Similarly, the or/our debacle stems from the Latin -or and the Old French, or Norman, -ur, as does -er and -re. So we have neighbor/neighbour and meter/metre.
Equally surprising was the fact that British spelling was only adopted formally around 1755 when Johnson’s A Dictionary of the English Language was published.
Prior to that it was a free for all, with writers as well known as Shakespeare himself often switching back and forth between the two systems.
American English likewise owes it’s formality to a dictionary, in this case Webster’s An American Dictionary of the English Language, published in 1828.
It is believed that Webster favoured the reformed spelling as much for it’s simplicity and etymology, as for it’s perceived patriotic opposition to Norman English spelling, and Britain in general.
A jarring note on the subject cannot go unmentioned, however, and that is Andrew Carnegie’s (thankfully) disastrous attempt to reform the spelling of the English language.
The Simplified Spelling Board (1906 – 1920) was created in an attempt to simplify English and make it easier to learn. It smacks of conspiracy, and was roundly rejected despite Carnegie investing thousands of dollars into it and bringing his not inconsiderable political muscle to bear, before finally being disbanded on his death.
Try this out for size (excerpt from the Handbook of Simplified Spelling – 1920):
“…ther hav been, and ar, many words speld in more than one way on equal authority of good usage.”
Can anyone say Twitter?
Does this affect your SEO?
With Google playing the policeman of the internet, and with the online presence of nearly every money making endeavour in the world, digital marketing, and SEO particularly, is of vital importance.
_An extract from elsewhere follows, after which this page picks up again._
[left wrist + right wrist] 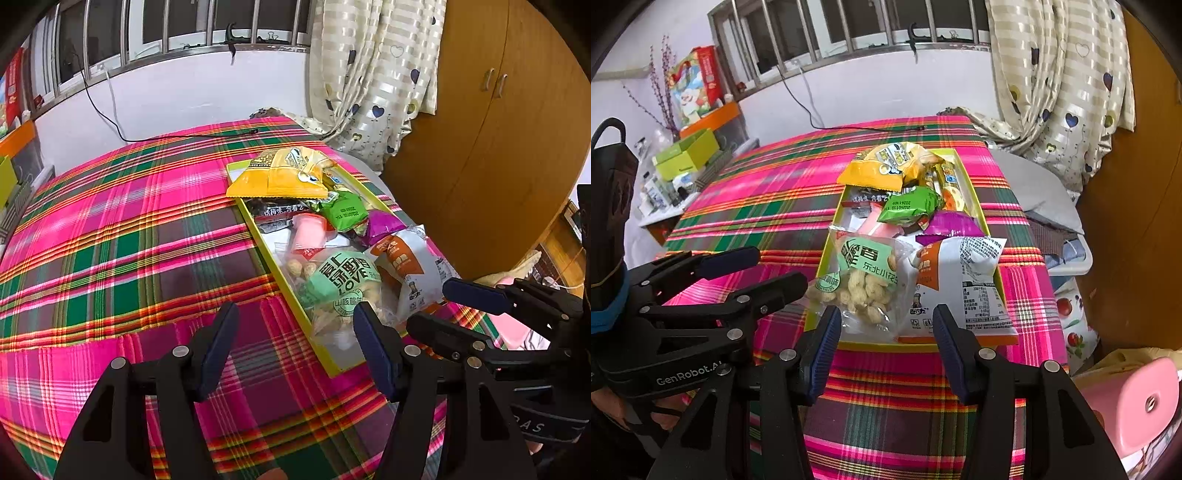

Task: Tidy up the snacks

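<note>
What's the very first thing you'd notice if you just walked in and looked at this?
The bright pink and green plaid cloth covering the table jumps out first. On it sits a yellow-rimmed tray heaped with snack packets, a big yellow bag at the far end and a clear bag of peanuts at the near end. Two black grippers, left and right, hover open in front of it.

A bed with a pink, green and maroon plaid cover (122,258) carries everything. Straight ahead of the right jaws, and ahead and to the right of the left jaws, a yellow-rimmed tray (827,258) lies flat on the cover, its near edge just beyond the right fingertips. Far past both jaws, a black cable (184,137) trails along the cover's back edge. The cover directly under the left jaws is bare.
</note>
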The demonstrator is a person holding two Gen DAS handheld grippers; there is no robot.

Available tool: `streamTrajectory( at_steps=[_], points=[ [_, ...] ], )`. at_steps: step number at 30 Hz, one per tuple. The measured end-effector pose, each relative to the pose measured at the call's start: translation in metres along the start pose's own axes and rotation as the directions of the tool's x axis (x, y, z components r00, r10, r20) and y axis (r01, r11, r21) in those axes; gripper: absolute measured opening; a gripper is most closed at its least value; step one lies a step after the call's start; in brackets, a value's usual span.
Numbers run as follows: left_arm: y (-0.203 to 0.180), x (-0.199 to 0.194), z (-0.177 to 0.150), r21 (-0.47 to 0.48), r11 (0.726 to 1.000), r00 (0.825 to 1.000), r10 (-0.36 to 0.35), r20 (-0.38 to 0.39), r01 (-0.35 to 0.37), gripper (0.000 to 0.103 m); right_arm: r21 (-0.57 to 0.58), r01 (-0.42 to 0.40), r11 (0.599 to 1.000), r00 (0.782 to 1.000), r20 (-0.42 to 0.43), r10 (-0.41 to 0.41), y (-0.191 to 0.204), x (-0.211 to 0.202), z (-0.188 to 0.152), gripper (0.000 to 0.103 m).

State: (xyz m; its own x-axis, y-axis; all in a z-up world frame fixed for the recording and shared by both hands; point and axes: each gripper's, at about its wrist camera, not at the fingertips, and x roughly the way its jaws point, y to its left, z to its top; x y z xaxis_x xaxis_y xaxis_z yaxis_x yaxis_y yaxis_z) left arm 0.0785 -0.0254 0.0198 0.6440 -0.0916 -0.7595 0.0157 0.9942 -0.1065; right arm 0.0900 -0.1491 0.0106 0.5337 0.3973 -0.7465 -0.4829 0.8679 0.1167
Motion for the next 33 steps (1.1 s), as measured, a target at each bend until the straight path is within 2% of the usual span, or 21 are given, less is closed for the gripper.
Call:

If you don’t rank, you tank.
But how does the self respecting English speaking literate adapt to the demands of Americanised English?
If you build custom bikes, will your potential client search Google for “Customise” or “Customize”?
Does the web developer “optimise” or “optimize”?
Does Google even care?
This is a surprisingly difficult subject to get a definitive answer on. Most of the search results we found dated as far back as 2009, and that’s an eternity in web-speak.
What we can say pretty definitively, is that Google has upped it’s game in the grammar-nazi department.
This image, from a Q&A blog posted in 2010 shows a typical Google result from the time:
Performing the same search today makes it clear that Google has recognised the issue and made allowances for it. We have to assume therefore that Google won’t penalise you for your choice of spelling. But will your viewers?
To z or not to z?
Google doesn’t only rank you with bots. Google also ranks you by seeing how humans interact with your site, and this is where your choice of spelling will make a difference.
If your target market is in England, use British spelling, because it’s a near certainty that your potential audience will be searching for Grey Parlour Chairs, as opposed to Gray Parlor Chairs. The same would go for Australia, New Zealand, South Africa, and to a lesser (and somewhat confusing) extent, Canada.
If, however, you do business in the rest of the known world, we think it prudent to stick to American English, as even non English nations have adopted this form of spelling, and you ignore it at your peril.
Did we mention we were grammar Nazis? Did we mention that ending words with ize irritates us? As does or and er.
Did we mention WP WebDev offers it’s services to a global audience?
Okay, here goes:
In conclusion, despite your background, you need to write for your audience, and not for Google. An American living in England needs to plan his or her SEO around a British spelling public, and an Australian living in Texas needs to write for an Americanized consumer. (See what we did there?)
So this is the last post you will see on this website using the Queen’s English. From here on out, it’s sulfur not sulphur, optimize not optimise, and Spellchecker all the way!